◆ What you need to do ◆
Extract every line from the records below that contains the word "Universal".

Records for processing below:

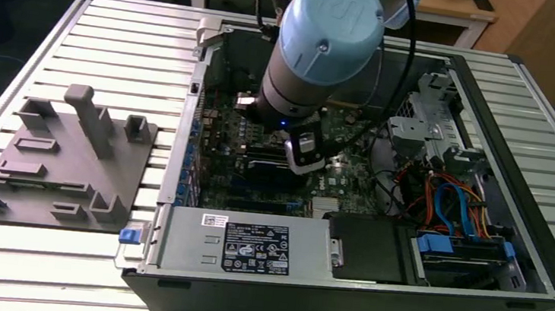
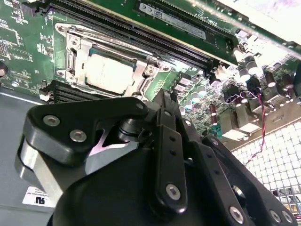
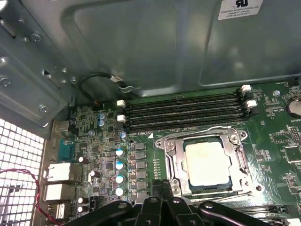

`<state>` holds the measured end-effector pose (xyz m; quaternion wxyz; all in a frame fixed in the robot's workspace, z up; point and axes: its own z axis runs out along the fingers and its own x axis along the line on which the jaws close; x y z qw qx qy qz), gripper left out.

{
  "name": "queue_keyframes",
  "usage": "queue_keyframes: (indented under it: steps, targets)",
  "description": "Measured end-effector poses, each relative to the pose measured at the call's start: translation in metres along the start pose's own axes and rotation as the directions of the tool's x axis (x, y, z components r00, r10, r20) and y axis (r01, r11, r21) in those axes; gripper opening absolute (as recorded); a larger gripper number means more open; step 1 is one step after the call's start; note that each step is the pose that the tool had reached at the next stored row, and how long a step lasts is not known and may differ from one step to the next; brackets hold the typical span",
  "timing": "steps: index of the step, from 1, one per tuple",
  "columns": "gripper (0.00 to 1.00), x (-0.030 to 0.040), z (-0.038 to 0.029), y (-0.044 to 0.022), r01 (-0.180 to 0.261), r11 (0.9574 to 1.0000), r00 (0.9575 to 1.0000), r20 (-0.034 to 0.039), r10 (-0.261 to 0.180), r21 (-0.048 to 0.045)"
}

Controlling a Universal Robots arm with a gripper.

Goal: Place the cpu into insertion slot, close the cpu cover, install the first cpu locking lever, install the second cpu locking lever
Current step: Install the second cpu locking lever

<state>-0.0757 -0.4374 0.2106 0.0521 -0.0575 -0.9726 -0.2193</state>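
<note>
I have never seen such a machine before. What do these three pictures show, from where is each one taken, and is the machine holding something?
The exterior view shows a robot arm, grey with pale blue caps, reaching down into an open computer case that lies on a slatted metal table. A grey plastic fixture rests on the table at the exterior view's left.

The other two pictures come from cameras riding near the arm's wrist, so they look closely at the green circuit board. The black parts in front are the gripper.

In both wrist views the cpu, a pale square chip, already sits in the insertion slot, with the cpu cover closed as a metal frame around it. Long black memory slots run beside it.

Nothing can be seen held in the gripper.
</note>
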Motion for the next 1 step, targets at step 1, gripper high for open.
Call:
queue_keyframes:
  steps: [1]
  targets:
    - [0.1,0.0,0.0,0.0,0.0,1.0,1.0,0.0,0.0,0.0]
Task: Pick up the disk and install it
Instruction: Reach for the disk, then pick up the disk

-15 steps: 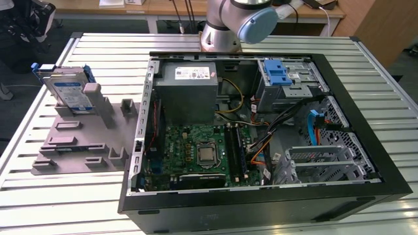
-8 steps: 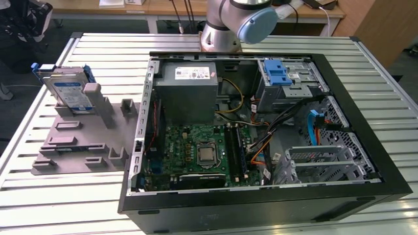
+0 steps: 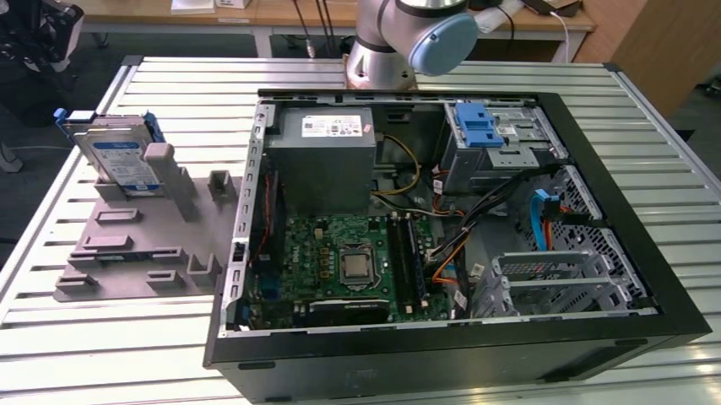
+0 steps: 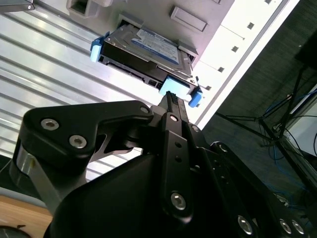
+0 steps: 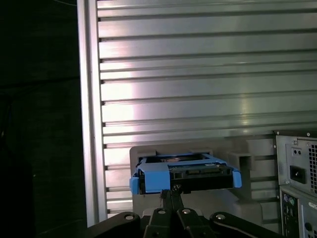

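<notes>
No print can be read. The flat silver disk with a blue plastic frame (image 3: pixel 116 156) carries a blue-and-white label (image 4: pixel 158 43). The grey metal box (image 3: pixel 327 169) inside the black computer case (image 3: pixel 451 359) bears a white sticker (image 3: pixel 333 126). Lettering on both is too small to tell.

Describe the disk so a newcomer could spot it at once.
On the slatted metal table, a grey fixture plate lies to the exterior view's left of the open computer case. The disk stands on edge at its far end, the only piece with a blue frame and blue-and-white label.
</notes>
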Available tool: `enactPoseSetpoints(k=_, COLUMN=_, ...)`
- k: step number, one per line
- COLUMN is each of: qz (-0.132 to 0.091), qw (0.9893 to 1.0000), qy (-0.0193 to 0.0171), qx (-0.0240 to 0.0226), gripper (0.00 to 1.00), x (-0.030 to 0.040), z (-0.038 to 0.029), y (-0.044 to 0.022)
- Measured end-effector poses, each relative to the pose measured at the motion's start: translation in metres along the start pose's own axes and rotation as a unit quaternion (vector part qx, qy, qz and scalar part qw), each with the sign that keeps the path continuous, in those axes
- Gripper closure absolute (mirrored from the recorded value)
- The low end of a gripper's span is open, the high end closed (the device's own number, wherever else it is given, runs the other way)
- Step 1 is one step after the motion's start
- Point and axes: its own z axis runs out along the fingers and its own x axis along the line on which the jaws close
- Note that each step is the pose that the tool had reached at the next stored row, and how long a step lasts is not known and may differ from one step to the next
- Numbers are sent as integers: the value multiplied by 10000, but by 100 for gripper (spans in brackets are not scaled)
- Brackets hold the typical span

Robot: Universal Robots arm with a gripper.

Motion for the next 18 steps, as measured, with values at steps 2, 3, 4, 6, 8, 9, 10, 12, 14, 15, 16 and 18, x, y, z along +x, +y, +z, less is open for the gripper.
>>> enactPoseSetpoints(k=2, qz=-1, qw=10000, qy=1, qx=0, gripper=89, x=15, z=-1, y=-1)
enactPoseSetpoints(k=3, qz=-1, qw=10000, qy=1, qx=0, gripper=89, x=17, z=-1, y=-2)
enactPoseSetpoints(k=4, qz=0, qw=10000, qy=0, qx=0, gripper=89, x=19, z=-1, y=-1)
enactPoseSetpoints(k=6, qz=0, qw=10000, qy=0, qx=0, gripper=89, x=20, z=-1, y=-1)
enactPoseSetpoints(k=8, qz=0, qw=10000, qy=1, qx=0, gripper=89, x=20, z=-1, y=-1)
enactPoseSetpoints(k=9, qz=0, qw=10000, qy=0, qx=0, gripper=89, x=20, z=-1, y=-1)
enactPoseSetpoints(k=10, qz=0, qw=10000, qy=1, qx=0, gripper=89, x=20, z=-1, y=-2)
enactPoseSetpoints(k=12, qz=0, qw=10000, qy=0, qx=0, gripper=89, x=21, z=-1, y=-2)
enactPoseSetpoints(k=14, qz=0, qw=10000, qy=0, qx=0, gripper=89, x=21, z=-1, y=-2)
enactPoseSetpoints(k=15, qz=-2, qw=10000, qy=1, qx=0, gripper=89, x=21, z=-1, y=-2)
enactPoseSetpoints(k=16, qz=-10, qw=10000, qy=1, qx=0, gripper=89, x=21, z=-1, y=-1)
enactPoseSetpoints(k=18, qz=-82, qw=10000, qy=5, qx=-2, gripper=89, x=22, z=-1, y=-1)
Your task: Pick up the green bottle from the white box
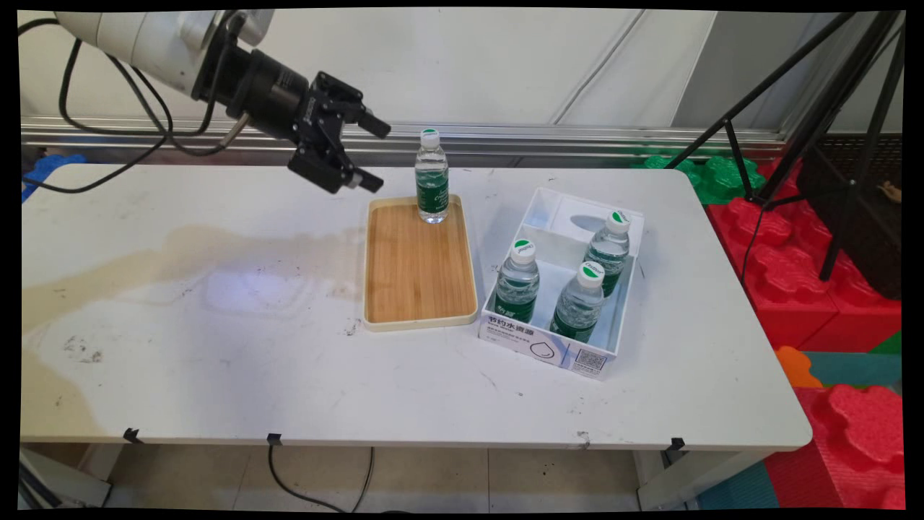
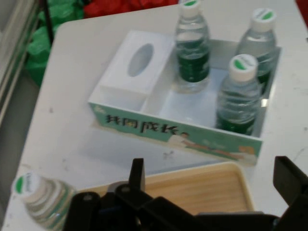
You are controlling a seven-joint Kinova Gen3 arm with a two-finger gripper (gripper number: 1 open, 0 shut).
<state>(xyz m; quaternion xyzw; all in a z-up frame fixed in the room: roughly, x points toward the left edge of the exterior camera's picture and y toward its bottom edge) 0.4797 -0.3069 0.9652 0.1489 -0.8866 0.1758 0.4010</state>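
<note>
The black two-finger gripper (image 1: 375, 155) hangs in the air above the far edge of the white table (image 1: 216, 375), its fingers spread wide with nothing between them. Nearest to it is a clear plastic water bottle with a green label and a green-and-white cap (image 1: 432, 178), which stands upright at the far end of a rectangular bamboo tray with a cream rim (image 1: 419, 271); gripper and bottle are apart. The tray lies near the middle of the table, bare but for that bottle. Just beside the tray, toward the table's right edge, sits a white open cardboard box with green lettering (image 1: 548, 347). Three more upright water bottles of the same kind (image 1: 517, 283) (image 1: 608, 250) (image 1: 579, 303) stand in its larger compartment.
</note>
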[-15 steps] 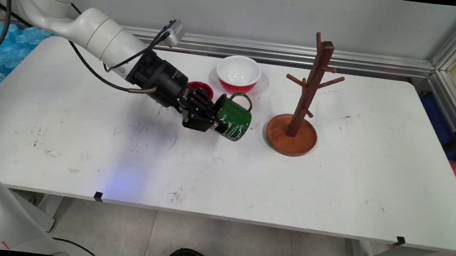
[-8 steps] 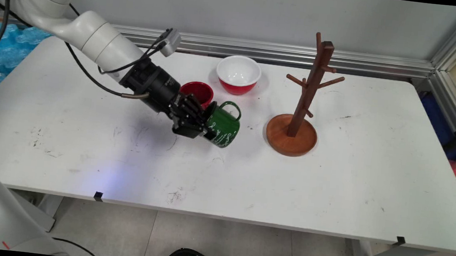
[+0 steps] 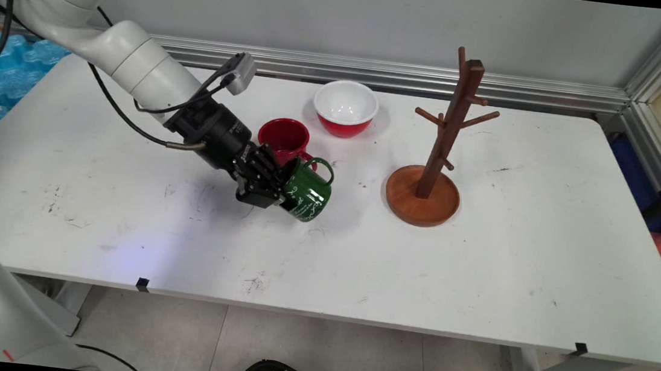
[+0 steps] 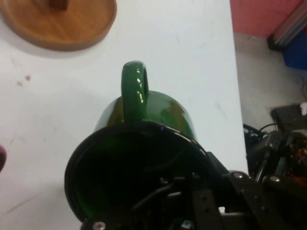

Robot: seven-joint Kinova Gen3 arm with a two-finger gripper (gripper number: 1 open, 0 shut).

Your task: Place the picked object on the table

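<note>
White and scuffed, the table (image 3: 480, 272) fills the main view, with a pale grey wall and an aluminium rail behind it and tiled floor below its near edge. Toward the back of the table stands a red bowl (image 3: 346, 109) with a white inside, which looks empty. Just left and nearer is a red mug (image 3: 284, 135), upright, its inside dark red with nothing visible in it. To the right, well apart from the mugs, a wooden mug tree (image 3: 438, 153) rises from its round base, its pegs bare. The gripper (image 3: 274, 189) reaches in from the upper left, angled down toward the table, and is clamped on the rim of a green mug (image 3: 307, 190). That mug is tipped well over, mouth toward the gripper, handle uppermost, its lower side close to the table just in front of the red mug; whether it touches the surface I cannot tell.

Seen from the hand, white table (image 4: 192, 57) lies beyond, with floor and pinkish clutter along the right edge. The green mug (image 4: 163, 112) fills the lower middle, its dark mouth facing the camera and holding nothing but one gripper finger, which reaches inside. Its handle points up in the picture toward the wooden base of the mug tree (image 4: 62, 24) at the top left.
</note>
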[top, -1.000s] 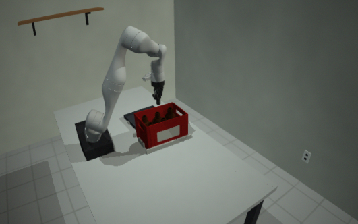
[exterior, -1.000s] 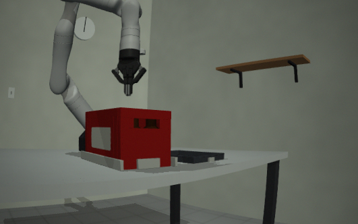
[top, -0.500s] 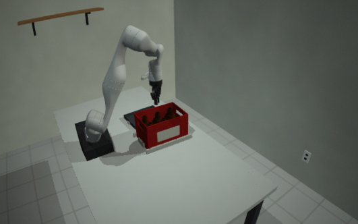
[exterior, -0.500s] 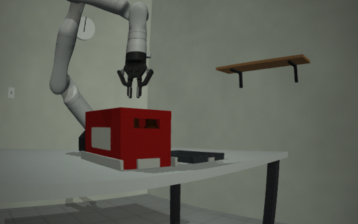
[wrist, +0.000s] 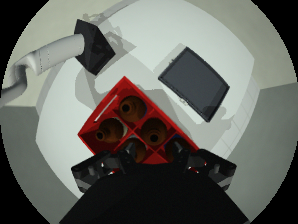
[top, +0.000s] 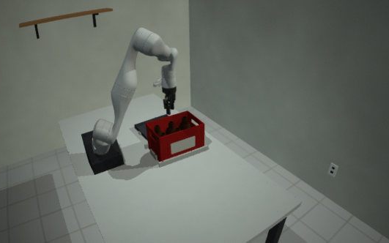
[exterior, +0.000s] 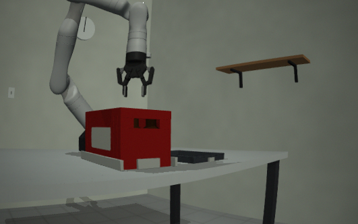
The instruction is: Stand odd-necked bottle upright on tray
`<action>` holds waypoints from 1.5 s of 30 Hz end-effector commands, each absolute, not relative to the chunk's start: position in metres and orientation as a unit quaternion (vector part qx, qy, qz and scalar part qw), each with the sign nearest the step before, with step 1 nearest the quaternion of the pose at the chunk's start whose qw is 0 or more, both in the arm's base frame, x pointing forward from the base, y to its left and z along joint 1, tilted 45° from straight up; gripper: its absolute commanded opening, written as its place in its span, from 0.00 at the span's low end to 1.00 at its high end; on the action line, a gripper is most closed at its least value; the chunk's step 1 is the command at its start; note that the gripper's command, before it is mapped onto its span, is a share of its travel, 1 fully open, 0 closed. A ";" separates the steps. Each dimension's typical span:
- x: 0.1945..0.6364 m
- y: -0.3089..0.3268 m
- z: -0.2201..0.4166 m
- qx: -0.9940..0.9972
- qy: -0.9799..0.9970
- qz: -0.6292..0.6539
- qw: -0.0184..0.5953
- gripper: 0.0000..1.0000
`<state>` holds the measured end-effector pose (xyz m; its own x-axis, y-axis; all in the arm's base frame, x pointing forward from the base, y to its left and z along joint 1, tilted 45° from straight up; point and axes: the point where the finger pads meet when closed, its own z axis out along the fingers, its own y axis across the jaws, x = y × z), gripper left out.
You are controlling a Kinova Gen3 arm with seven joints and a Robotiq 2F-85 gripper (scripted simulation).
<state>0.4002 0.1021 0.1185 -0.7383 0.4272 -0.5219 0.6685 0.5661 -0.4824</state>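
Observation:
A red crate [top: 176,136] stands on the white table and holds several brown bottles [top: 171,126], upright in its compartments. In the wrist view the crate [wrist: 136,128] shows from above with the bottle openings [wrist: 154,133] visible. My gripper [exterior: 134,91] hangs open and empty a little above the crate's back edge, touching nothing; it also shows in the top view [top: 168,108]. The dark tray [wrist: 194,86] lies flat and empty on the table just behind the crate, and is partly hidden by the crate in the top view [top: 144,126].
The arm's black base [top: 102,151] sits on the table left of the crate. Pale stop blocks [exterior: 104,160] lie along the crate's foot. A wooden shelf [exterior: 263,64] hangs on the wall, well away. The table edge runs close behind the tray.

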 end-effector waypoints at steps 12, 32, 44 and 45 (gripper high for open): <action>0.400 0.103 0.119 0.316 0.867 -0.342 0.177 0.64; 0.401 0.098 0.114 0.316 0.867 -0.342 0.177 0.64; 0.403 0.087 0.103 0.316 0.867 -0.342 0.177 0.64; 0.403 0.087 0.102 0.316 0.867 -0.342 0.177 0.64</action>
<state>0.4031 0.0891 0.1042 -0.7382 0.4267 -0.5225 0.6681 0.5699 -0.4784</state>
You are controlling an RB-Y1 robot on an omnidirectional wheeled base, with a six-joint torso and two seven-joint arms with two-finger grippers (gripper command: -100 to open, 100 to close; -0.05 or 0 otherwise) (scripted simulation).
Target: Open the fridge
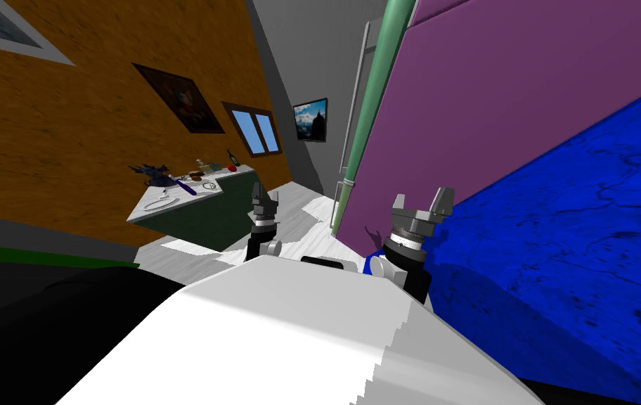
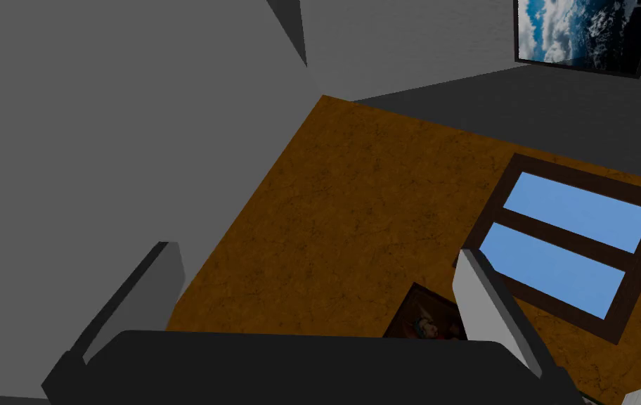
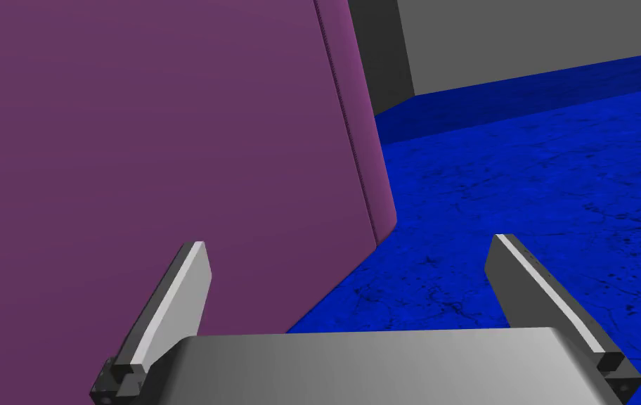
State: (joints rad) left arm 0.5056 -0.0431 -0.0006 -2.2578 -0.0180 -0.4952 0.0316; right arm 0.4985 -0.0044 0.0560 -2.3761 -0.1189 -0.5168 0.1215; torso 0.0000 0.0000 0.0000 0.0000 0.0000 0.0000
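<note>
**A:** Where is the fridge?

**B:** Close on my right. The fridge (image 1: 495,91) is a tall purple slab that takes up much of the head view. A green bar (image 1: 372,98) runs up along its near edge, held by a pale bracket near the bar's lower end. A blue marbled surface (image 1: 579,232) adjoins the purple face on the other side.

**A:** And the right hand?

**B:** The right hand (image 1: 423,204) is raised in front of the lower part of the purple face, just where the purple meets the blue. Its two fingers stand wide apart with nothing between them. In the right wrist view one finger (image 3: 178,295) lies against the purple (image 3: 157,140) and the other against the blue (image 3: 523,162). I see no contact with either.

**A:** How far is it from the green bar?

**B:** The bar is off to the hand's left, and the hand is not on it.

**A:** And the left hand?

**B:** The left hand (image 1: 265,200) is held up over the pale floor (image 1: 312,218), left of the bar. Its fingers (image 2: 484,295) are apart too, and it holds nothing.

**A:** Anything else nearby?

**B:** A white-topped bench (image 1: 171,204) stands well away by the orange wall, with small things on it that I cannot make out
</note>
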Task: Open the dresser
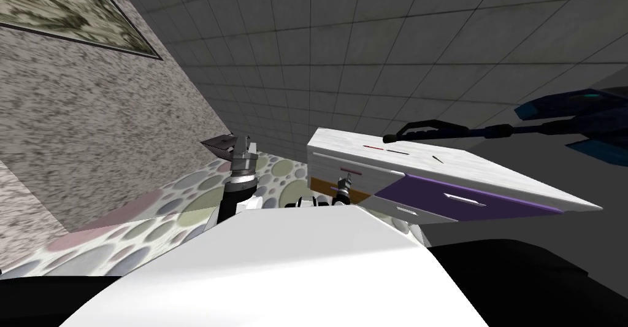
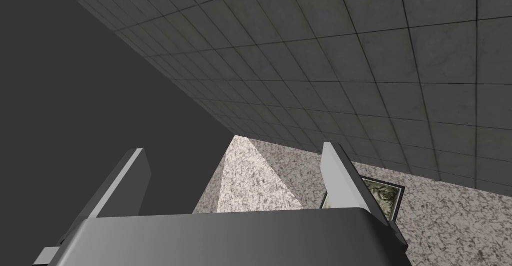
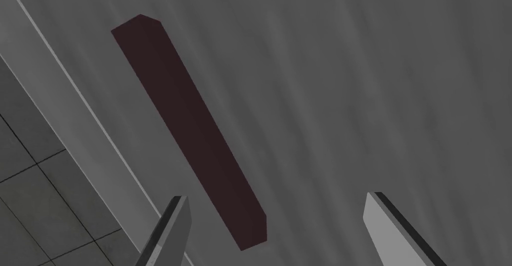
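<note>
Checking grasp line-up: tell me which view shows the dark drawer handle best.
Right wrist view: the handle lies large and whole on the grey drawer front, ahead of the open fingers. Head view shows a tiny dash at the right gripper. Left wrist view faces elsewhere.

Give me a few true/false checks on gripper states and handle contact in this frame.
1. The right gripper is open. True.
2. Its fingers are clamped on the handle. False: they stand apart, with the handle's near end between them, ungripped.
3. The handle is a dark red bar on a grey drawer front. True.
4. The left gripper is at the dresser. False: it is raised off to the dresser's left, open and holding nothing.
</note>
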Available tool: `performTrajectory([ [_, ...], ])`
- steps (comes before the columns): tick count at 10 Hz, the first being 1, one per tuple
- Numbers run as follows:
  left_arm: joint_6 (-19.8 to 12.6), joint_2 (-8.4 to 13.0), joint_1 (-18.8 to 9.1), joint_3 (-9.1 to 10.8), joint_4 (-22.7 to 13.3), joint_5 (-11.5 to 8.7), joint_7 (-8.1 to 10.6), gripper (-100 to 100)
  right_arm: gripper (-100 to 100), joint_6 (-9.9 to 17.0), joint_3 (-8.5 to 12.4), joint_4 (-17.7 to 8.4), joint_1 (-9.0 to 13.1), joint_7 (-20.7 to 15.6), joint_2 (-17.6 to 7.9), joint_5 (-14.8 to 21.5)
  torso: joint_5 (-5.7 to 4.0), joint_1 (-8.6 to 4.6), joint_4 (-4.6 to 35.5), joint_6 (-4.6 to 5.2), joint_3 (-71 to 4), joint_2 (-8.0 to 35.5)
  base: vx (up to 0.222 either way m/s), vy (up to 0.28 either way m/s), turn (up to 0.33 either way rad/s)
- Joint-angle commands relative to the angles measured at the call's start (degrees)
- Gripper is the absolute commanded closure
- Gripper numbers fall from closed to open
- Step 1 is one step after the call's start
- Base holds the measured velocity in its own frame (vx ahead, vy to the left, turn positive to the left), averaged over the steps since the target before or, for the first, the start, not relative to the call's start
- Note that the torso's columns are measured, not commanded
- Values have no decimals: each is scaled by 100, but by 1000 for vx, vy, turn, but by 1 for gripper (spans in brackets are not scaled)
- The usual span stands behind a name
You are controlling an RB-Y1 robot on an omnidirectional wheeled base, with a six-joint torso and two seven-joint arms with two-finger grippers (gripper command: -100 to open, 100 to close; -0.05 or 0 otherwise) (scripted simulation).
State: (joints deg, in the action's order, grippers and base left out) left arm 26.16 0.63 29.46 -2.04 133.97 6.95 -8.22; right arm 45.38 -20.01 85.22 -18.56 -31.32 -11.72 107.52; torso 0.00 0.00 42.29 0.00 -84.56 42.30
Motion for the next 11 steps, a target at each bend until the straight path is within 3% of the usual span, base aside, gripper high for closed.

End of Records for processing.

◆ Answer to this task ◆
Controlling a Universal Robots arm with a gripper.
Robot: Universal Robots arm with a gripper.

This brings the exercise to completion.